Task item:
Search the records below for the string "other" and copy each line where it turns up.
═══ Data listing
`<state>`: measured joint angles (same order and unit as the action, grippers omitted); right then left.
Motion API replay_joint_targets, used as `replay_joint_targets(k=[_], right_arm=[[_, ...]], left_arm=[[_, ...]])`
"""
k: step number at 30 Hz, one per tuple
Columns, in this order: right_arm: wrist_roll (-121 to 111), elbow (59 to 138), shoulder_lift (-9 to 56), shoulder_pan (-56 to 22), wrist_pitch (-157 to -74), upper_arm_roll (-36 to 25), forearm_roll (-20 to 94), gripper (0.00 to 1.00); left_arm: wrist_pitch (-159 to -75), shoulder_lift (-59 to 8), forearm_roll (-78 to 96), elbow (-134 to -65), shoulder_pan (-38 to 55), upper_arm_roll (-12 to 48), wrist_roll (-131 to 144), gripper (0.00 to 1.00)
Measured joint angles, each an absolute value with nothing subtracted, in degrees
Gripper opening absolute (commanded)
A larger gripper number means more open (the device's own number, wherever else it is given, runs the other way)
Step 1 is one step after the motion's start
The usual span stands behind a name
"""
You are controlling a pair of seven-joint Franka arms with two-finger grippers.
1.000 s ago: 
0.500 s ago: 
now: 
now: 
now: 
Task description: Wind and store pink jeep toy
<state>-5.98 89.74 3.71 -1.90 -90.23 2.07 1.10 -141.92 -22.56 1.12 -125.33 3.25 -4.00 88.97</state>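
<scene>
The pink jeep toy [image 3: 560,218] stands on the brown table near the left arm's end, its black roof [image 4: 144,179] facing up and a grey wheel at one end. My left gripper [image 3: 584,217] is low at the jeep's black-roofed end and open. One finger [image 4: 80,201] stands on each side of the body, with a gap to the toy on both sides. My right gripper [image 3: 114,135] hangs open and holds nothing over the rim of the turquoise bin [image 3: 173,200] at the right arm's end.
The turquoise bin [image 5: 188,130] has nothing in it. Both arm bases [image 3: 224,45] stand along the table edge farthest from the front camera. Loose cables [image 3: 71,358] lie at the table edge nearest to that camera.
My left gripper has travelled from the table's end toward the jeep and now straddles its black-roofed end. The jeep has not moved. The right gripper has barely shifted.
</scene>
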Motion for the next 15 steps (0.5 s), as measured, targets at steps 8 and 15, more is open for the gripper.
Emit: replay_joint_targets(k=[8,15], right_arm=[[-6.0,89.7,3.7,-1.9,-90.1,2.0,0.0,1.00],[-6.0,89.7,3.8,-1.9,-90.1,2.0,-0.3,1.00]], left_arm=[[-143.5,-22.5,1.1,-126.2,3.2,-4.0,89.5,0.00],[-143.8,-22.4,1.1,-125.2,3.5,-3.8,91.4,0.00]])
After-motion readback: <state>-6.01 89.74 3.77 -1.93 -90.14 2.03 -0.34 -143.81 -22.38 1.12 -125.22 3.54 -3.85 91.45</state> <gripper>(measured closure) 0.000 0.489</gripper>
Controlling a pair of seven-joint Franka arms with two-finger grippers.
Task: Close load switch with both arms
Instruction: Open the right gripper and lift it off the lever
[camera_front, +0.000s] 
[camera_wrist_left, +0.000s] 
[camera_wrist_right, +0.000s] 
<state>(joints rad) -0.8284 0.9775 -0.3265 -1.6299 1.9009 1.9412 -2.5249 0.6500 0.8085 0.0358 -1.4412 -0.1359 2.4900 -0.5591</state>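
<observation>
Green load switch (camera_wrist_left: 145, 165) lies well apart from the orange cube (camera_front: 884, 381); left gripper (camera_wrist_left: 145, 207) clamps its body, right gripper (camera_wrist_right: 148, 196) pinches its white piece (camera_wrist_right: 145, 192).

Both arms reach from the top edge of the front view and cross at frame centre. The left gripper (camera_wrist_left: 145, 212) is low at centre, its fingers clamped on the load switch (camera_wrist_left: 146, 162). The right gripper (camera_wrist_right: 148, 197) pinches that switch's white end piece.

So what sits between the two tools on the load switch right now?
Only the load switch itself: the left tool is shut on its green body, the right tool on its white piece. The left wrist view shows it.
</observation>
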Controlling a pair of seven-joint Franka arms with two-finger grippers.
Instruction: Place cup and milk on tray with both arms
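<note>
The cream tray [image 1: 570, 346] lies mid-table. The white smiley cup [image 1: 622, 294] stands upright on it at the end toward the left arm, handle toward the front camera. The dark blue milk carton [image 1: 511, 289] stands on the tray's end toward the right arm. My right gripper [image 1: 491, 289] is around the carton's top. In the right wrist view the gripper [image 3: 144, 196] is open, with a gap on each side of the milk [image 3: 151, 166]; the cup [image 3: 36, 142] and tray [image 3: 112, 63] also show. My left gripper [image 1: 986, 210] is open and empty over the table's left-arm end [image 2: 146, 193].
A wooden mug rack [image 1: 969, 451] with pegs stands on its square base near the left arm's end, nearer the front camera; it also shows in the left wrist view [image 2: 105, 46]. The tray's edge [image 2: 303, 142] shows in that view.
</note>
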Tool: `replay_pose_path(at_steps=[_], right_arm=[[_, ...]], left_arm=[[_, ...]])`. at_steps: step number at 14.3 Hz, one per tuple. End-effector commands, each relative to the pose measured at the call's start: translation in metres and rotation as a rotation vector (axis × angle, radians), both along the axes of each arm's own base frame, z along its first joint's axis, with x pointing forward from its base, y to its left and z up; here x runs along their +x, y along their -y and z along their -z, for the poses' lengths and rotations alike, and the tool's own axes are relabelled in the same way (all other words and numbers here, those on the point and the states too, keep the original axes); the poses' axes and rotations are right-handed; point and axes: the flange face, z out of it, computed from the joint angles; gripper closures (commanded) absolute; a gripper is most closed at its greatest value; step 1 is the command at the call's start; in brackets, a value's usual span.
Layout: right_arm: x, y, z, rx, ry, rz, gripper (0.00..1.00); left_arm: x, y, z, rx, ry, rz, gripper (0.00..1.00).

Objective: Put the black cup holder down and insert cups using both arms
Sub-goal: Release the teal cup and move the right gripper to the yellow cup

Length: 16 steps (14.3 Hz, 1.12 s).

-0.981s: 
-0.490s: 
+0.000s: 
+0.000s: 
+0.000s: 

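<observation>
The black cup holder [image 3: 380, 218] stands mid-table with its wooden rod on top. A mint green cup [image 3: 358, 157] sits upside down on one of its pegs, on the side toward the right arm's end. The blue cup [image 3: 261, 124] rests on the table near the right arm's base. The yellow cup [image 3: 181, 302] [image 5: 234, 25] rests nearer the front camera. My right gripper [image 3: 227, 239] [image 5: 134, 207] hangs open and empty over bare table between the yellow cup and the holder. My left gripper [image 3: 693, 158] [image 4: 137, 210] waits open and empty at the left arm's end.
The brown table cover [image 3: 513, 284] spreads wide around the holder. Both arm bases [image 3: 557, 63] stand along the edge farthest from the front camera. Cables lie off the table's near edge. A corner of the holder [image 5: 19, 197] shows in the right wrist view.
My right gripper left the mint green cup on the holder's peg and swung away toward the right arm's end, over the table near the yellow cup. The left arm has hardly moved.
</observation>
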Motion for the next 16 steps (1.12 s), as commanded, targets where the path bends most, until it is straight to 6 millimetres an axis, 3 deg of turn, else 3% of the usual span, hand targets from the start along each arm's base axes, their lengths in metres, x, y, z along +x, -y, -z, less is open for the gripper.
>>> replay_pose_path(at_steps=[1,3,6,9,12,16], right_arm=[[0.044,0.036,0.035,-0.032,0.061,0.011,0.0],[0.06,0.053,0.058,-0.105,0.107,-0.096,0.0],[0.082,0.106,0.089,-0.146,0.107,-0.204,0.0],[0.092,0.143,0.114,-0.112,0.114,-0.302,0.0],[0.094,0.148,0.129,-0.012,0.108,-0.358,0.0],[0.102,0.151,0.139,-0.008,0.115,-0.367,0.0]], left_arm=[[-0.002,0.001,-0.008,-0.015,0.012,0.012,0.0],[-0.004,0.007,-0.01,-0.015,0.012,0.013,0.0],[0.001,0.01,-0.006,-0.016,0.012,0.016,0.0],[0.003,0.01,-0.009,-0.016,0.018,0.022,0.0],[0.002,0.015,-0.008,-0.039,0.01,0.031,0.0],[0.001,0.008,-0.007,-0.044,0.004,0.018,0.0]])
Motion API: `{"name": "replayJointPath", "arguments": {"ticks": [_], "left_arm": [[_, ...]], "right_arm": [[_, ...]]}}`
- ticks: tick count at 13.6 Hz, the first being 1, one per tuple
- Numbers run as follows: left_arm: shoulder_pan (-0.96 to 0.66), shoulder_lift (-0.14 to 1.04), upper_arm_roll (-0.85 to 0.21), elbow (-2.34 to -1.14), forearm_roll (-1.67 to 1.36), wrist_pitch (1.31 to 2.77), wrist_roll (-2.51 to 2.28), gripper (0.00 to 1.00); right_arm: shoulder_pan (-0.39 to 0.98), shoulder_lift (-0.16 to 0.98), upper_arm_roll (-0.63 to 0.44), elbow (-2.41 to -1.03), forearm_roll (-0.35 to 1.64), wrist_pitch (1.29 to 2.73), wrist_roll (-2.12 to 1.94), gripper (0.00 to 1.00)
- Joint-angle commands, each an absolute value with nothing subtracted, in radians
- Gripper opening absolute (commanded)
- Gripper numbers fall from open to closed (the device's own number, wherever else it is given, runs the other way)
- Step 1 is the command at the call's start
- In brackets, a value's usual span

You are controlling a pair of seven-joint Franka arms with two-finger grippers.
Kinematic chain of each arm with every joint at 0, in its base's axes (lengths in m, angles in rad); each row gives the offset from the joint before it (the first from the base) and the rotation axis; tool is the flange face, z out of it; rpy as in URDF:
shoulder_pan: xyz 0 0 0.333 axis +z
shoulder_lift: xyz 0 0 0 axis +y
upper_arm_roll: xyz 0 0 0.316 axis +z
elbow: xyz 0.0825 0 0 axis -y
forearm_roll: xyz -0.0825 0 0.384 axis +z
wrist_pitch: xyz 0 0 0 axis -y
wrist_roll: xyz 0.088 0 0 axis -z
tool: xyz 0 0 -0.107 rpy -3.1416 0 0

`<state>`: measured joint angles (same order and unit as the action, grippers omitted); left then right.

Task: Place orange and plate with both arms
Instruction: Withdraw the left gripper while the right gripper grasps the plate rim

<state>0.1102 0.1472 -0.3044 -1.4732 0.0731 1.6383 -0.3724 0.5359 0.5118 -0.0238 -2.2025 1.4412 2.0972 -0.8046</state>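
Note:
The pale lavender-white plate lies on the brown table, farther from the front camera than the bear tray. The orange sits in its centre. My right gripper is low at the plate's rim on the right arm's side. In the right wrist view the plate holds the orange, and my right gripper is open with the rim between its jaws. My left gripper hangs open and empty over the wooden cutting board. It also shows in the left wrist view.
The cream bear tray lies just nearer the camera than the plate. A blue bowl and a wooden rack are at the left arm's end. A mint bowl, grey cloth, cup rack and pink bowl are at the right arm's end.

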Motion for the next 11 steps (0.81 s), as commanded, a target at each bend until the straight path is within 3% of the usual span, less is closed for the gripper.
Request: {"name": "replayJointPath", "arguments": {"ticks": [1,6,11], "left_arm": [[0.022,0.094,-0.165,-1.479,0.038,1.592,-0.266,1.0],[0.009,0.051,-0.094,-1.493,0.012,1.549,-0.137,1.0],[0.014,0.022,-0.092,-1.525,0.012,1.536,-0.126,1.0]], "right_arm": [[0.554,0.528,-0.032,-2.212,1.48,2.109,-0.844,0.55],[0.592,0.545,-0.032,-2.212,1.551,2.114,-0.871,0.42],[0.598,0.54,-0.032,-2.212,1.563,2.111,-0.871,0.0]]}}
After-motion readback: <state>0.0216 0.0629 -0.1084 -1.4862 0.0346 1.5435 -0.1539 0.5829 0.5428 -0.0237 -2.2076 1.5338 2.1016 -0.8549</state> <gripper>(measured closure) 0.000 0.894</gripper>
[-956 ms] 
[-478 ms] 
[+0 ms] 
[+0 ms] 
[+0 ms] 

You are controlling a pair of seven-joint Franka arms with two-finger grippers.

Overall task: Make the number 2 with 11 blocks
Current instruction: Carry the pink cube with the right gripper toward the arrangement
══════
Result below:
A larger gripper number means more open (the device's own number, wherever else it is given, runs the other way)
Tool: `replay_pose_path(at_steps=[_], right_arm=[[_, ...]], left_arm=[[_, ...]])`. at_steps: step number at 14.3 Hz, one per tuple. End-effector commands, each relative to the pose measured at the call's start: translation in metres and rotation as a rotation vector (axis × angle, radians), both along the axes of each arm's own base frame, z along its first joint's axis, with x pointing forward from its base, y to its left and z up; here x runs along their +x, y along their -y and z along their -z, for the poses' lengths and rotations alike, and the tool's own axes are relabelled in the same way (all other words and numbers here, those on the point and the states too, keep the original axes); the poses' axes and rotations are right-handed; point and axes: the flange face, z out of it, computed from the joint angles; gripper closures (commanded) absolute; a gripper is most closed at its greatest value; step 1 is the command at the call's start; in brackets, a value's usual span.
- Gripper numbers fall from open to closed (the device's own number, wherever else it is given, runs the other way)

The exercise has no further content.